I intentionally said “roughly spoken”, because I simplified things
a little, to explain the basic principle.
For example, not just one, but actually two routing decision objects need
to be cached, because you need to distinguish between the receive path and the
local output path; I'll get to that. Let's dive in a little bit deeper:
If you look at how the entries of a routing table are saved, then it is not as
simple as there being a single data structure whose instances are used to hold
routing entries in memory. The routing lookup works based on the FIB trie
algorithm and is highly optimized for speed and economic memory
consumption3). In addition to the LC-trie
itself, several data structures like struct fib_info
, struct
fib_alias
, struct fib_nh
and struct fib_nh_common
are
involved here. If you issue command ip route
to list the entries of your
routing table, the content of each routing entry (each line) is actually
collected from several instances of these data structures. The only data
structure whose instances seem to have a 1:1 relation to routing entries is
struct fib_alias
4). All that data
is saved in a very memory efficient way, so if e.g. part of the content of two
routing entries happens to be identical, then it is probably saved only once
and not twice. Things are a little complex here. What is relevant for caching
is struct fib_nh
and its member struct fib_nh_common
. Here nh
stands for nexthop. Thus, instances of these data structures hold the part
of routing entries, which describes the next hop, like via 192.168.0.3 dev
eth0
.
In Figure 4 I show the entries of an example
routing table in the syntax of command ip route
.
The parts of the entries which belong to the nexthop are shown in red color.
However, as I said,
there is not necessarily a 1:1 relation between routing entries and instances
of these nexthop data structures. Several routing entries can have the
same nexthop data and thereby this then might be saved in just one instance. On the
other hand, in case of multipath routing, a single routing entry can have
more than one nexthop instance. Nevertheless, the data structure struct
fib_nh_common
has two member variables for holding cached instances of a routing
decision; thus, pointers to type struct rtable
; see Figure
5.
Those are nhc_pcpu_rth_output
and
nhc_rth_input
. The former one is per-cpu data and is used in case of
routing lookups on the local output path. The latter is just a single pointer
and is used in case of routing lookups on the receive path. It is necessary
to have separate caches for the receive path and for the local output path,
because, even if a routing lookup has the same result, the resulting routing
decision contains those function pointers (*input)()
and (*output)()
,
which determine the path
the network packet takes through the network stack, remember? As I described
in the previous article, those point to different functions on the receive
path compared to the local output path.
So how is this used? Let's say a routing lookup is performed for a network
packet on the receive path. This is illustrated in Figure 6.

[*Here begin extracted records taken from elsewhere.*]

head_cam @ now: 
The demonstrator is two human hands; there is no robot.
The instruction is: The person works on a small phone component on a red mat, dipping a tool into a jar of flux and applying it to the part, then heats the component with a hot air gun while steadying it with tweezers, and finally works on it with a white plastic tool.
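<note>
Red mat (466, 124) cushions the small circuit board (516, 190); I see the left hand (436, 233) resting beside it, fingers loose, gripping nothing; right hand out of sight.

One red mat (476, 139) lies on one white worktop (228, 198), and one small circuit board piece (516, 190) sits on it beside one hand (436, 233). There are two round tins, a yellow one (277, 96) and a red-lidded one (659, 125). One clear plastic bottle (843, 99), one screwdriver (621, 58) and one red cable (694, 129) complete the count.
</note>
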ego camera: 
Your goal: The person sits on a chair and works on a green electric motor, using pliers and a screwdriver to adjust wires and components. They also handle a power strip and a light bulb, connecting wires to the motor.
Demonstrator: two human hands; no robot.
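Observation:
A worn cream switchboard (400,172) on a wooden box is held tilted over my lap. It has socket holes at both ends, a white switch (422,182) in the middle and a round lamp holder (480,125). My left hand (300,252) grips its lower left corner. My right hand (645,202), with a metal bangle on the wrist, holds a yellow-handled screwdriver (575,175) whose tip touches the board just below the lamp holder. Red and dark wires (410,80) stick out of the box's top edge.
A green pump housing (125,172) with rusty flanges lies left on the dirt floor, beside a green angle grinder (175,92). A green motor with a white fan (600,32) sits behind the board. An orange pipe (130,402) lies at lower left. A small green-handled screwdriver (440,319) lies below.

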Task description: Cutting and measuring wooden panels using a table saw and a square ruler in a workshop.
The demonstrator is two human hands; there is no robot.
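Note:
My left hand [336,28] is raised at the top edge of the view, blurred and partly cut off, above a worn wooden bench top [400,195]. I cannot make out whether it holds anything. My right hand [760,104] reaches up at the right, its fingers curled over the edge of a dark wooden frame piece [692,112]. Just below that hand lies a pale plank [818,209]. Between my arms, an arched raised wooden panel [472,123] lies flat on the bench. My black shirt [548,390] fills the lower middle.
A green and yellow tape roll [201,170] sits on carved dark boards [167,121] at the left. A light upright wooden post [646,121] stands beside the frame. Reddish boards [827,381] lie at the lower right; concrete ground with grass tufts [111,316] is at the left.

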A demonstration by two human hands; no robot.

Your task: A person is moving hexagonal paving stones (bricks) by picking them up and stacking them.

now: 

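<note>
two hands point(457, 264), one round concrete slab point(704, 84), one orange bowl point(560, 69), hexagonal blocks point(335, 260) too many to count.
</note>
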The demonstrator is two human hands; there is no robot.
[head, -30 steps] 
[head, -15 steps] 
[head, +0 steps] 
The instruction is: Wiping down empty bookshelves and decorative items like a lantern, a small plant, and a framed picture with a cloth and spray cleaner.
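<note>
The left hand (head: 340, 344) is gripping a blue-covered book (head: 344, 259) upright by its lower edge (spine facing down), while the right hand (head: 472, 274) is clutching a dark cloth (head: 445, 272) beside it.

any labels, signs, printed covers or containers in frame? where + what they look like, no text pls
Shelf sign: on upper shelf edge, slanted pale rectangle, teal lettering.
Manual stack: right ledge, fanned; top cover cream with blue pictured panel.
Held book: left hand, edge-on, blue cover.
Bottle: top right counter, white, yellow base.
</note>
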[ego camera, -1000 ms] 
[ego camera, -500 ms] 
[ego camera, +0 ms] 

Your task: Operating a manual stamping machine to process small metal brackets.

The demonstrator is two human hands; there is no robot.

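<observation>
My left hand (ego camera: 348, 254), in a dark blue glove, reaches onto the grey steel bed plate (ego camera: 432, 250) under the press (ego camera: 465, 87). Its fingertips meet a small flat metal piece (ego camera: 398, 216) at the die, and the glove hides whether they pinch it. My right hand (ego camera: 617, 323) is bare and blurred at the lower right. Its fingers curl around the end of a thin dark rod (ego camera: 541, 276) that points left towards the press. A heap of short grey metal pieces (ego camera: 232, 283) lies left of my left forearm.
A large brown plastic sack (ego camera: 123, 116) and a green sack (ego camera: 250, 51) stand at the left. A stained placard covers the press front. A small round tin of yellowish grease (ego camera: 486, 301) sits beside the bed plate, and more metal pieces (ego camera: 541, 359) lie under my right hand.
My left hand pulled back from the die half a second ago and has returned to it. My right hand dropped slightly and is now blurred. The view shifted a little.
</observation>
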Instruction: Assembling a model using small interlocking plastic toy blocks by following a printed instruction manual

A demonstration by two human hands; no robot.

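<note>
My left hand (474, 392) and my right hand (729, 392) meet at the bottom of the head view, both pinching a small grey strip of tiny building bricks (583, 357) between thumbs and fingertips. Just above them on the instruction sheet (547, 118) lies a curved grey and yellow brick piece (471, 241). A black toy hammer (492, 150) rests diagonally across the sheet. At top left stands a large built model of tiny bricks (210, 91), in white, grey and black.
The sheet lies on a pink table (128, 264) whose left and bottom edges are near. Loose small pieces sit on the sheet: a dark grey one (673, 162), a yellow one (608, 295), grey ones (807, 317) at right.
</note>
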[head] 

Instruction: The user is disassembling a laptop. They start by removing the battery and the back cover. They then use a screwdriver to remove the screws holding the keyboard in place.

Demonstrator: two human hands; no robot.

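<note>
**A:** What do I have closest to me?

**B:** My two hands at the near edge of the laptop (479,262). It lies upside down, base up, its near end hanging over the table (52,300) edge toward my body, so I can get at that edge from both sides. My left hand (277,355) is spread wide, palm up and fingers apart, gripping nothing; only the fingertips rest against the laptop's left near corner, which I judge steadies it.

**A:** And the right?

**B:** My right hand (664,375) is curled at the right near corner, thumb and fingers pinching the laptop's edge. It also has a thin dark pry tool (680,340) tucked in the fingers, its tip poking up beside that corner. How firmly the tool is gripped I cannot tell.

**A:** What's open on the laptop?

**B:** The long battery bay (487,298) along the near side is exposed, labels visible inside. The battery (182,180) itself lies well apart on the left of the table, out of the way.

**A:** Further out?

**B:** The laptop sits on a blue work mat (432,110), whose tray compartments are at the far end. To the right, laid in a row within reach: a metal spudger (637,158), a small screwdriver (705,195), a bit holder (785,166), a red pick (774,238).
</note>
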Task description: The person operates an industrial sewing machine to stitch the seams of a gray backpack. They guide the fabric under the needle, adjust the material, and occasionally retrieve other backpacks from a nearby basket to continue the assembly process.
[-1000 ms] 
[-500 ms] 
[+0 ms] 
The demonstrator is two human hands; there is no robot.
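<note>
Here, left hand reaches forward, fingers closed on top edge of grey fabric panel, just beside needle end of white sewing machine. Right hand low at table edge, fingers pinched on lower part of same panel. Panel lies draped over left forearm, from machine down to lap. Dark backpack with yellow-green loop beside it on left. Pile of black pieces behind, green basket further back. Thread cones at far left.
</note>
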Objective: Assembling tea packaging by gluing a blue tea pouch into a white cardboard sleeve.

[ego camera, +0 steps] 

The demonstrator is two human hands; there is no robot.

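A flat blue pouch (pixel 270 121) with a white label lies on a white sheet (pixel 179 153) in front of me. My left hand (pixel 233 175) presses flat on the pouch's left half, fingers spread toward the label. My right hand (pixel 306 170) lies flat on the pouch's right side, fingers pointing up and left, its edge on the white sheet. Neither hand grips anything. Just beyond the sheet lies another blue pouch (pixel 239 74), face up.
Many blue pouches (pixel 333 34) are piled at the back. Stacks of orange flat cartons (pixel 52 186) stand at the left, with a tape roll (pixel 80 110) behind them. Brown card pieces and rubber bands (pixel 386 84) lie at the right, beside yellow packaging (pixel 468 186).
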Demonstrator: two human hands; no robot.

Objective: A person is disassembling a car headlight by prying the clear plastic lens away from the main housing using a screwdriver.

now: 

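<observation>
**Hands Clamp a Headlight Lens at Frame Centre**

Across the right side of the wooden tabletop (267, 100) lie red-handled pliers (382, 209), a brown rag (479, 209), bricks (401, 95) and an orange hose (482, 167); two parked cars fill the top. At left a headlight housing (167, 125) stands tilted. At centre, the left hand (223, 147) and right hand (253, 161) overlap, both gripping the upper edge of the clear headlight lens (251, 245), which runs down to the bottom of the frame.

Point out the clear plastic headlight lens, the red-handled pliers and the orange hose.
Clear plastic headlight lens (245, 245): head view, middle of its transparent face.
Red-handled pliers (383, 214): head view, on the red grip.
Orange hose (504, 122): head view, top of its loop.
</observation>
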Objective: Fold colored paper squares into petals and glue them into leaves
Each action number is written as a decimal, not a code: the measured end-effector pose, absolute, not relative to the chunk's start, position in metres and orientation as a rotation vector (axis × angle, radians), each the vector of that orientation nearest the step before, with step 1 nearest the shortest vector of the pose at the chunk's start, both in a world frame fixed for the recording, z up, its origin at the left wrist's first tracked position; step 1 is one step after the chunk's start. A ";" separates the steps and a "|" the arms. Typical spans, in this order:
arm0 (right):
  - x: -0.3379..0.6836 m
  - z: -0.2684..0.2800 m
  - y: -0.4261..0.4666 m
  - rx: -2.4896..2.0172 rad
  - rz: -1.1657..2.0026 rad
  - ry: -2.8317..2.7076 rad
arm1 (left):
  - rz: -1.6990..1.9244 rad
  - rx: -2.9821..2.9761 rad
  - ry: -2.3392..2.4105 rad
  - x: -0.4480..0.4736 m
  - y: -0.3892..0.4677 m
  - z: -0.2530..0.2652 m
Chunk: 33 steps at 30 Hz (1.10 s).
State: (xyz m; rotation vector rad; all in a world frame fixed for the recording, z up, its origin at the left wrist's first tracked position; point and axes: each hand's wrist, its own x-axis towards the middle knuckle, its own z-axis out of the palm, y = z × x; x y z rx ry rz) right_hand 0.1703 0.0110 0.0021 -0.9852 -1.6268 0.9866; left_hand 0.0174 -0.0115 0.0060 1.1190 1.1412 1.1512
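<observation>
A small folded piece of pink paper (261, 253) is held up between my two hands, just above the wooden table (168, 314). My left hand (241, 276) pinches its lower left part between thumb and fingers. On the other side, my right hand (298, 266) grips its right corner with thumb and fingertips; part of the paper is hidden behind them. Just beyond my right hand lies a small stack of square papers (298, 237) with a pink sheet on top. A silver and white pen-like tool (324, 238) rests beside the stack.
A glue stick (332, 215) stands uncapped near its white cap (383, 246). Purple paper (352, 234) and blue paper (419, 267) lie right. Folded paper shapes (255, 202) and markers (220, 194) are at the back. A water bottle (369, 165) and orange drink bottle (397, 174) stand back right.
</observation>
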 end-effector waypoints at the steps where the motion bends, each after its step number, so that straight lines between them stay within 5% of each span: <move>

Function ip_route_input_slow()
is called. It prepares the flowi4
request and calls fib_lookup()
, which returns the routing lookup result
in form of the usual struct fib_result
. This struct contains pointers to all parts of the matching
routing entry, including a pointer to an instance of struct fib_nh_common
.
If the matching routing entry here matches for the very first time, then the
pointer of member nhc_rth_input
is still NULL
and so a new
routing decision object needs to be allocated and
initialized. Once this is done, nhc_rth_input
is set to point
to this new object, thereby caching it. Then the object is being
attached to the network packet. Thus, when the same routing entry matches
for yet another lookup of yet another network packet, then the routing
decision object cached in nhc_rth_input
is used and attached to that
packet and no new object needs to be allocated.
This is done here
for locally received packets and here for forwarded packets.
Now let's take a look at the routing lookup on the local output path. This is illustrated in Figure 7. In case of TCP, function __ip_queue_xmit()
is called. It calls ip_route_output_ports()
to do the routing lookup. Several calls deeper into the call stack,
function ip_route_output_key_hash_rcu()
is called, which roughly does the same things
as ip_route_input_slow()
does for the receive path. The only things which are different here
are, that struct fib_nh_common
member *nhc_pcpu_rth_output
is used for caching and
that the actual attachment of the routing decision object to the network packet happens inside
the calling function __ip_queue_xmit()
and not within the routing lookup handling functions.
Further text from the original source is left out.